Este caso de Valeria y su mamá es la situación más adecuada de los padres a la hora en que los chicos les indican cuál(es) deporte(s) desean practicar. Contrario al otro panorama, cuando los papás no aceptan las decisiones de los hijos por prejuicios o porque consideran que no es el deporte ideal al catalogarlo de que es específicamente para niños o niñas.

“Los padres también fueron niños y estuvieron en contacto con las preocupaciones y prejuicios de sus propios padres, y también son personas que viven inmersas en una sociedad, por lo que son reflejo de concepciones y prejuicios como el machismo y la intolerancia hacia la diversidad sexual”, señala la psicóloga María Fernanda Castillo.
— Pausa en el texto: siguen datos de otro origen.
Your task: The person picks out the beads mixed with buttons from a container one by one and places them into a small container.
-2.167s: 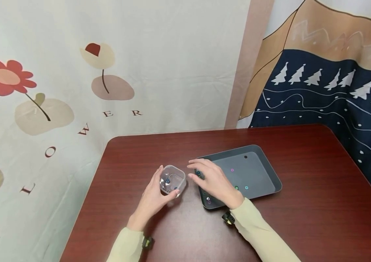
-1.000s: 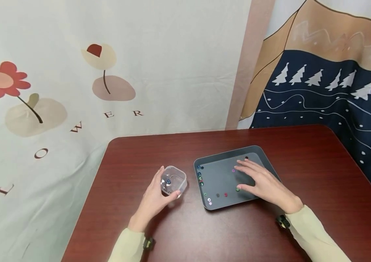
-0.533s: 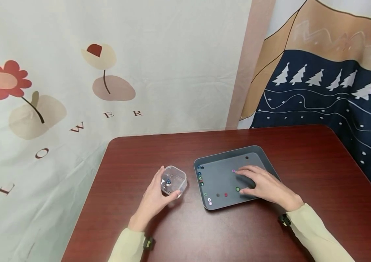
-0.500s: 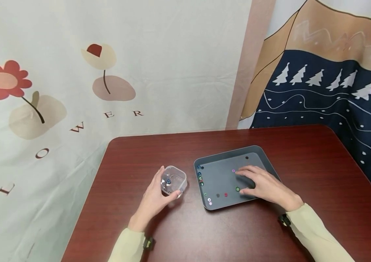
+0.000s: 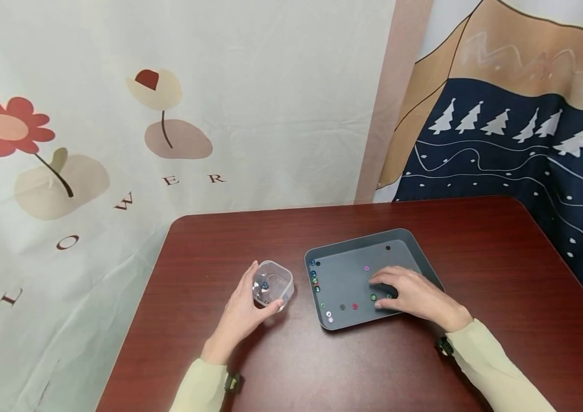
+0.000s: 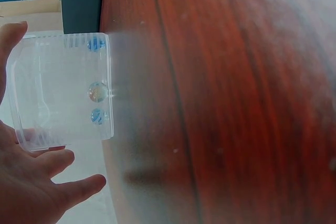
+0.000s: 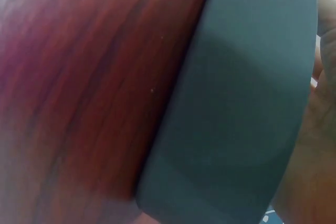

El temor de los padres es que los hijos varones sean “menos hombres” si practican una actividad socialmente vista como para mujeres, tal como el baile, el ballet y el canto, entre otras. Y viceversa sería el temor de que las hijas sean “menos femeninas” al tener prácticas vistas como masculinas, tales como el fútbol, el basquetbol, las artes marciales, etc.

Para la psicóloga Castillo es fundamental que exista el respeto hacia la individualidad de los hijos. Ellos no son una extensión de su ser. No están obligados a cumplir los sueños frustrados ni a tener los mismos gustos. “Lo que los adultos sí deben hacer es servir de guía. Por ejemplo, no todas las actividades se pueden practicar por temas de edad, por limitantes económicas y deben ser guiados hacia actividades que defiendan los valores humanos, no hacia actividades violentas que atenten contra la integridad humana”.

Elegir sin presión

Los deportes llaman la atención de los niños por cuestiones de gustos, intereses y personalidades particulares, al igual que en los adultos.

Ahora bien, los menores pueden sentirse presionados a practicar alguna actividad por la insistencia de sus padres, por la prohibición o precio de un grupo cuando una actividad goza de gran popularidad.

Por este motivo se les debe enseñar desde pequeños los valores de la originalidad, el respeto y el valor de ser uno mismo.

A los niños no se les debe restringir una actividad para evitar consecuencias que afecten la personalidad y la realidad. Podrían dañar la autoestima del pequeño, que simplemente el niño pierda interés y motivación hacia actividades que no son de su agrado, sino impuestas o revelarse hacia sus padres, entre otras.

Con esta acción se estaría logrando transmitir en los niños prejuicios y concepciones machistas sobre el mundo que, lamentablemente, quizá los acompañen por el resto de sus vidas.

María Monge recomienda a los padres de familia tener confianza en lo que los hijos elijan y apoyarles en el deporte que se sientan plenos, seguros y realizados. “Desde que Valeria está practicando ese deporte, se ha convertido en una joven muy disciplinada, atenta, madura y sobre todo, muy saludable”, concluye.